You stand hesitantly by the bed. You should probably change the sheets, but you don’t want a pile of dirty laundry lying about. The weekly trip to the laundromat is an aspect of this life you can’t get used to. It’s not about the time you spend there, quite the contrary. It’s the incongruity of sharing such an intimate appliance with complete strangers. Your washing machine is probably what you miss most from your Parisian life. Sorry, Orsay.  
When your doorbell rings an hour and a half later, you've just finished brushing your teeth. You take a deep breath before swinging the front door open and nearly topple over in surprise. 
Frankie is standing in the doorway, his broad silhouette backlit by the corridor’s fluorescent neon bulbs. His head cocked to the side, his eyes instantly find yours from under the brim of his cap, his jaw tightly clenched. 
“What are you doing here?” you murmur, but your body doesn’t question his presence, and you move away from the threshold to let him in. He steps inside briskly, closing the door behind himself and turns around to you, a hand extended in your direction asking you to remain calm, and you notice a bulky case hanging from his left hand. 
“I’m with Benny, he's parking the car,” he whispers hurriedly, “he dropped by earlier to borrow my drill but he says he doesn’t know how to use it.”
You hardly suppress an annoyed sigh before Frankie’s eyes set on the empty pint of Black Bush standing tellingly by the trash can behind you. You follow his gaze, and exhale an exhausted “Merde.” 
His eyes return to you, an eyebrow raised in a silent question, and his obvious concern feels like ants crawling over your clean skin. 
Your brain swivels, searching for a reassuring lie, but once again, you don’t feel like you need to lie to him, and you don’t want to. So you simply shrug. 
Stepping closer, he crowds you with his height and breadth, standing close enough that you can smell the detergent from the faded black t-shirt he’s wearing inside out, close enough that you can see the dip between his collarbone and the pebbled skin of his neck. 
“Look, half an hour and I’m gone. I promise to be as fast as I can. It’s my fault,” he adds, and his hand moves forward, as if to run his knuckles over the exposed skin of your arm, but he catches himself and stops half an inch short. 

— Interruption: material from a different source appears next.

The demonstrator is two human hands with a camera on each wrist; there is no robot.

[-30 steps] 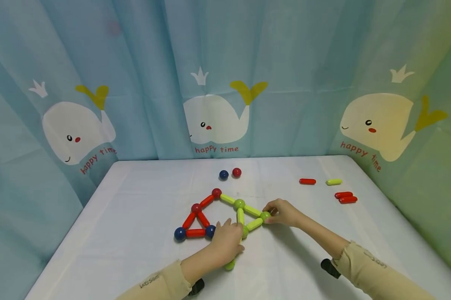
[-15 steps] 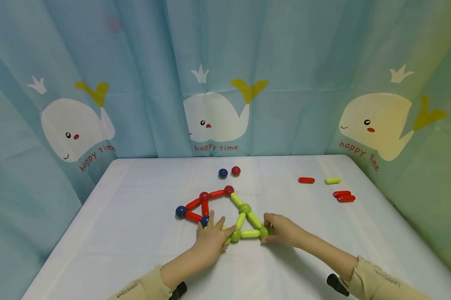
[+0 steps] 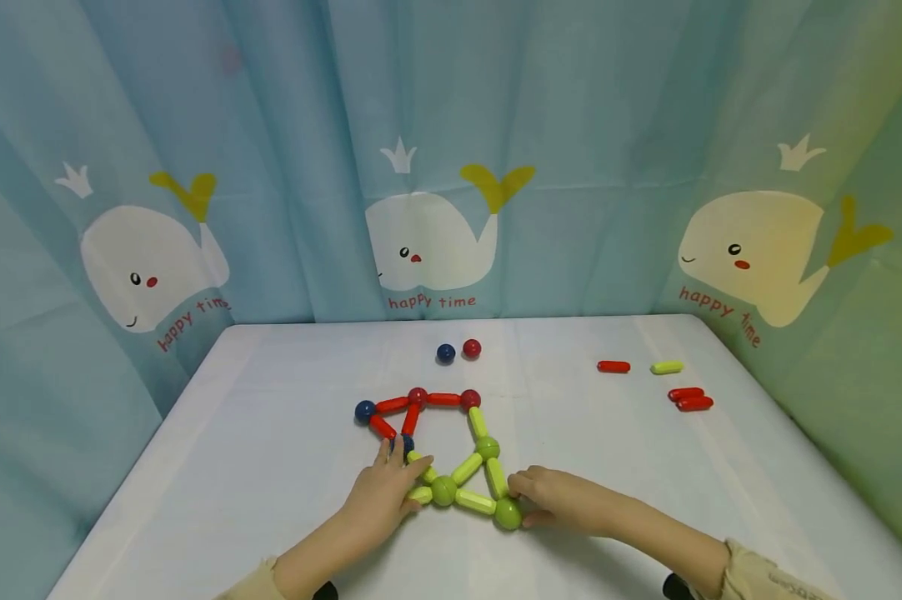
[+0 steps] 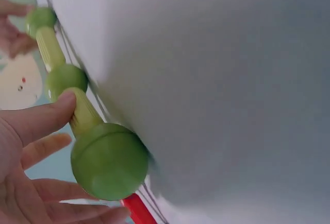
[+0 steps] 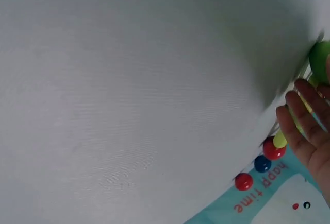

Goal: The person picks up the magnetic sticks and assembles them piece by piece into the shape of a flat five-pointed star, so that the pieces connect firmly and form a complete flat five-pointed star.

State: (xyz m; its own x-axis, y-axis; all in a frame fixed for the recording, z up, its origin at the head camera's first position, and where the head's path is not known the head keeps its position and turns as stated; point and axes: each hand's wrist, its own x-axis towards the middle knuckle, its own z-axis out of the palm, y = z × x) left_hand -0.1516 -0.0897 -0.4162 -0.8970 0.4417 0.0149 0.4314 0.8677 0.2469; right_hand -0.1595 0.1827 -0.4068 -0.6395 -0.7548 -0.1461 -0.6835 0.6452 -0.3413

Your eyes are pleading when you look up at him, your carefully crafted composure crumbling under the scrutiny of his soft, brown gaze. 
“You’re not the problem, Frankie,” you whisper shakily. 
“Yea, I know. I know,” he husks, and you can hear the “baby” missing from his phrase. 
Approaching footsteps echo in the corridor and he quickly moves away from you. You hurry past him to hide the empty bottle inside a cabinet. 
As you let in your boyfriend, as he kisses you voraciously, Frankie averts his eyes, turning his attention to your living space. 
The small room certainly is very luminous, with its three windows lined up on the opposite wall to the entrance door. He easily identifies the prints hanging between each of them: Tina Modotti’s interpretations of the Mexican Revolution, which he immediately recognises because they are Izzy’s favourite works. He notices the old turntable on top of a vintage cabinet and the small collection of vinyls on the rack underneath it. 
On the door’s left, against the adjacent wall, a gray, beaten up but comfortable looking sofa fills up most of the room. It’s surmounted by another large print, Berenice Abbott’s New York At Night, another of his sister’s best-loved pictures he can name without hesitation. 
On the opposite side of the room from the kitchenette, wooden shelves frame the door to your bedroom and cover the entire wall from floor to ceiling, seemingly threatening to crumble under the colossal weight of an impressive number of books. He can make out exhibition catalogues, and what looks like fiction, paperbacks and fancy leather-bound editions. 
In front of each cautiously lined up row of books are photographs, most of them ancient, tintypes, autochromes, and other curious photographic objects, alongside colour photographs he’s dying to take a closer look at. The display reminds him of Will’s office, a room he’s only ever been in once. 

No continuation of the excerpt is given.